■ Task
Below are some records; output all of them exactly.
Extracted records Start Marker
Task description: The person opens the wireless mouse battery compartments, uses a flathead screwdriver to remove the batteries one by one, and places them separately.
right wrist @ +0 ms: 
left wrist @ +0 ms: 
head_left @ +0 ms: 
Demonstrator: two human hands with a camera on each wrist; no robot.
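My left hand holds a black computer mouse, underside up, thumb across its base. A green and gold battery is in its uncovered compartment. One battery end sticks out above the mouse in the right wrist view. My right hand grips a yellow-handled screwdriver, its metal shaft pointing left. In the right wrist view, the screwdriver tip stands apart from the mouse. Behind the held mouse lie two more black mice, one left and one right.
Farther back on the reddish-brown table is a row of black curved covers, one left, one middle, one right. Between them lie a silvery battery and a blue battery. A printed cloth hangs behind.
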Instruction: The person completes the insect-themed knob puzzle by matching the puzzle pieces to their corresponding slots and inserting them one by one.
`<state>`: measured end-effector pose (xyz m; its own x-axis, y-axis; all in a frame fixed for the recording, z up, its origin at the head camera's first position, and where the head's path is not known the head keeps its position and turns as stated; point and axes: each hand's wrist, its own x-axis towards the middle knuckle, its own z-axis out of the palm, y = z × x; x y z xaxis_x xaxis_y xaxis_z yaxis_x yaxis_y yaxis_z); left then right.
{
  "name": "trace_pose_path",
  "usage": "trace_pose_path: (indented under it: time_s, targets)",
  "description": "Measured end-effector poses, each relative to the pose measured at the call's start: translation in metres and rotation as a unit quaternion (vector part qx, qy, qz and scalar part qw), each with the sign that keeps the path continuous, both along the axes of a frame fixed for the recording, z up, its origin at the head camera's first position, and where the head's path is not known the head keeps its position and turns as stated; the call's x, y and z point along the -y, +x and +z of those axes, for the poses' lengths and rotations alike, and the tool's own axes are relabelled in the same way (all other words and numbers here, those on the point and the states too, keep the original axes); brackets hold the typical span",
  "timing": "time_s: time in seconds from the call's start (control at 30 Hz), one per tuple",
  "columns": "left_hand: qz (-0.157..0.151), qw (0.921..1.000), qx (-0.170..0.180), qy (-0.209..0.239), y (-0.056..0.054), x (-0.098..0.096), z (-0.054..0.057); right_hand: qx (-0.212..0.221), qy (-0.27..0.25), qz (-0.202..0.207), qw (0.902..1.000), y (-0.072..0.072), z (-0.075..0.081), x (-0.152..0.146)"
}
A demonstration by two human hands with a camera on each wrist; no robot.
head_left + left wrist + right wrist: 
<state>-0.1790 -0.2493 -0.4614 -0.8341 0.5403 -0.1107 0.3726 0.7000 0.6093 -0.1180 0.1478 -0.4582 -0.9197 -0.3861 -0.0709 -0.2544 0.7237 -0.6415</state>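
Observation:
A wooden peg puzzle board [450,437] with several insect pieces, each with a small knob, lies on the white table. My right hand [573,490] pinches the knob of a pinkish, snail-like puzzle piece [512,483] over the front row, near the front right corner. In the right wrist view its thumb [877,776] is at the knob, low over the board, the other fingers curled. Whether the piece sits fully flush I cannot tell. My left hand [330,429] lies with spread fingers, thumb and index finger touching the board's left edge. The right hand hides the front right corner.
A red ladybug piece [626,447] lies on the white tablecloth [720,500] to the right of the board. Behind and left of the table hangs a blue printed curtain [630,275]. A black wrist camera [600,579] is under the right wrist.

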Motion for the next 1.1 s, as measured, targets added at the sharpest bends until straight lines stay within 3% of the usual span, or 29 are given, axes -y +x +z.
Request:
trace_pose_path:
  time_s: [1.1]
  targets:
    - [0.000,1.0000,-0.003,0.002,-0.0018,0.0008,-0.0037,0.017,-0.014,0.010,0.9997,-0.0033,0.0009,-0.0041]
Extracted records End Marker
■ Written response
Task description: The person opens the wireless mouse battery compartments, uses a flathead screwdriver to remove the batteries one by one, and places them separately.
right wrist @ +0 ms: 
left wrist @ +0 ms: 
head_left @ +0 ms: 
Demonstrator: two human hands with a camera on each wrist; no robot.
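My left hand holds a black computer mouse, underside up, thumb across its base. A green and gold battery is in its uncovered compartment. One battery end sticks out above the mouse in the right wrist view. My right hand grips a yellow-handled screwdriver, its metal shaft pointing left. In the right wrist view, the screwdriver tip stands apart from the mouse. Behind the held mouse lie two more black mice, one left and one right.
Farther back on the reddish-brown table is a row of black curved covers, one left, one middle, one right. Between them lie a silvery battery and a blue battery. A printed cloth hangs behind.
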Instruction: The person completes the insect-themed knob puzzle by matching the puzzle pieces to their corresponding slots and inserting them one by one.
`<state>`: measured end-effector pose (xyz m; its own x-axis, y-axis; all in a frame fixed for the recording, z up, its origin at the head camera's first position, and where the head's path is not known the head keeps its position and turns as stated; point and axes: each hand's wrist, its own x-axis towards the middle knuckle, its own z-axis out of the palm, y = z × x; x y z xaxis_x xaxis_y xaxis_z yaxis_x yaxis_y yaxis_z); left then right.
{
  "name": "trace_pose_path",
  "usage": "trace_pose_path: (indented under it: time_s, targets)",
  "description": "Measured end-effector poses, each relative to the pose measured at the call's start: translation in metres and rotation as a unit quaternion (vector part qx, qy, qz and scalar part qw), each with the sign that keeps the path continuous, both along the axes of a frame fixed for the recording, z up, its origin at the head camera's first position, and where the head's path is not known the head keeps its position and turns as stated; the call's x, y and z point along the -y, +x and +z of those axes, for the poses' lengths and rotations alike, and the tool's own axes are relabelled in the same way (all other words and numbers here, those on the point and the states too, keep the original axes); brackets hold the typical span",
  "timing": "time_s: time in seconds from the call's start (control at 30 Hz), one per tuple",
  "columns": "left_hand: qz (-0.157..0.151), qw (0.921..1.000), qx (-0.170..0.180), qy (-0.209..0.239), y (-0.056..0.054), x (-0.098..0.096), z (-0.054..0.057); right_hand: qx (-0.212..0.221), qy (-0.27..0.25), qz (-0.202..0.207), qw (0.902..1.000), y (-0.072..0.072), z (-0.075..0.081), x (-0.152..0.146)"
}
A demonstration by two human hands with a camera on each wrist; no robot.
head_left + left wrist + right wrist: 
<state>-0.1790 -0.2493 -0.4614 -0.8341 0.5403 -0.1107 0.3726 0.7000 0.6093 -0.1180 0.1478 -0.4582 -0.9197 -0.3861 -0.0709 -0.2544 0.7237 -0.6415</state>
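Observation:
A wooden peg puzzle board [450,437] with several insect pieces, each with a small knob, lies on the white table. My right hand [573,490] pinches the knob of a pinkish, snail-like puzzle piece [512,483] over the front row, near the front right corner. In the right wrist view its thumb [877,776] is at the knob, low over the board, the other fingers curled. Whether the piece sits fully flush I cannot tell. My left hand [330,429] lies with spread fingers, thumb and index finger touching the board's left edge. The right hand hides the front right corner.
A red ladybug piece [626,447] lies on the white tablecloth [720,500] to the right of the board. Behind and left of the table hangs a blue printed curtain [630,275]. A black wrist camera [600,579] is under the right wrist.
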
Motion for the next 1.1 s, as measured, targets added at the sharpest bends until straight lines stay within 3% of the usual span, or 29 are given, axes -y +x +z.
Request:
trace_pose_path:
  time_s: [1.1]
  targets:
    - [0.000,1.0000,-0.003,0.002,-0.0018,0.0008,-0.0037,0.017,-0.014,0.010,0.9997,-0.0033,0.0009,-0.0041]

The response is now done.